Jumlah Mobil Pribadi Mudik Lebaran Diprediksi Naik 17%

Jumlah Mobil Pribadi Mudik Lebaran Diprediksi Naik 17%
Ilustrasi mudik. ( Foto: Antara )
Thresa Sandra Desfika / JAS Senin, 22 April 2019 | 16:45 WIB

Jakarta, Beritasatu.com - Kementerian Perhubungan (Kemenhub) memperkirakan jumlah kendaraan pribadi pada masa angkutan Lebaran 2019 akan tumbuh 13 persen dibandingkan periode sebelumnya menjadi 10,61 juta unit.

Jumlah tersebut terdiri atas mobil pribadi sebanyak 3,76 juta unit atau naik 17,59 persen dan sepeda motor sebanyak 6,85 juta unit atau tumbuh 10,78 persen.
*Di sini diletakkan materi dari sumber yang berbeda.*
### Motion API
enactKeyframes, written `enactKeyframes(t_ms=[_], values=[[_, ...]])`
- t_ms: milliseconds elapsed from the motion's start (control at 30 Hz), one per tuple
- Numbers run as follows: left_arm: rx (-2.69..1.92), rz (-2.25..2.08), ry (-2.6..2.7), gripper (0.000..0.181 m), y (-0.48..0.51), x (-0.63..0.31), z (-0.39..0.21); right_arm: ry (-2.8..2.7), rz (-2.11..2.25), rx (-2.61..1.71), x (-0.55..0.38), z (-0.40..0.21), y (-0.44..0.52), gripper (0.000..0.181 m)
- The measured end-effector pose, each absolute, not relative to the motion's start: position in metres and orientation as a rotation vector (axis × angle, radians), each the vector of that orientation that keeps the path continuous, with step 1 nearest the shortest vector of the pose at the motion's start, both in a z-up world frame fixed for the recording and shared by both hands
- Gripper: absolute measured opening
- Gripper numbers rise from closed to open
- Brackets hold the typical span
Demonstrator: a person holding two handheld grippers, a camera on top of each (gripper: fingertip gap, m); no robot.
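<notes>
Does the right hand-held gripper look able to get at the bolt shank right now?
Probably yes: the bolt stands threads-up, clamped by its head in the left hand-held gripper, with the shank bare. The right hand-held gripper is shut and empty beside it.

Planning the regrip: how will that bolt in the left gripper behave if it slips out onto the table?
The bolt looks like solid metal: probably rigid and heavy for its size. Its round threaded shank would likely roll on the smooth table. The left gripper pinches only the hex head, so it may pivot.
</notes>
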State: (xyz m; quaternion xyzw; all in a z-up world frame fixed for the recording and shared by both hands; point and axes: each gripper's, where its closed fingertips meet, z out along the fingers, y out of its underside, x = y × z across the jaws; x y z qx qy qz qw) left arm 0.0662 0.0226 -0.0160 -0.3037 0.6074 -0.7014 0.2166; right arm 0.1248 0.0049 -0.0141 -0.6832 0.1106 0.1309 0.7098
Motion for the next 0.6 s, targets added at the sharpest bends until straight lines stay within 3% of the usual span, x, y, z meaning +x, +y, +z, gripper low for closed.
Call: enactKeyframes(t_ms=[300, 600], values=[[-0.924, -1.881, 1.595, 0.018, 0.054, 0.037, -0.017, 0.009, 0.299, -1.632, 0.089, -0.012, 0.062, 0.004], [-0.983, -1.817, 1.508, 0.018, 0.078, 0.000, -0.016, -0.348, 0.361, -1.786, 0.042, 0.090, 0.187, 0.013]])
Menteri Perhubungan (Menhub) Budi Karya Sumadi menuturkan, dengan tersambungnya tol Trans Jawa, pemudik yang melalui jalur darat diprediksi meningkat. "Dari moda darat naik signifikan dengan adanya jalan tol tentu antusiasme melalui jalur darat akan bertambah," kata Budi di Jakarta, Senin (22/4/2019).

Selain itu, Budi memperkirakan, kemacetan masih akan terjadi di jalan tol Jakarta-Cikampek (Japek) pada musim angkutan Lebaran 2019 karena belum selesainya pengerjaan tol layang Japek.

Dia menambahkan, tol layang Japek dipastikan tidak bisa digunakan pada musim angkutan Lebaran 2019. Karena itu, Menhub meminta seluruh pemangku kepentingan untuk membuat rekayasa lalu lintas di Tol Japek semulus mungkin guna mengurangi tingkat kemacetan di Tol Japek.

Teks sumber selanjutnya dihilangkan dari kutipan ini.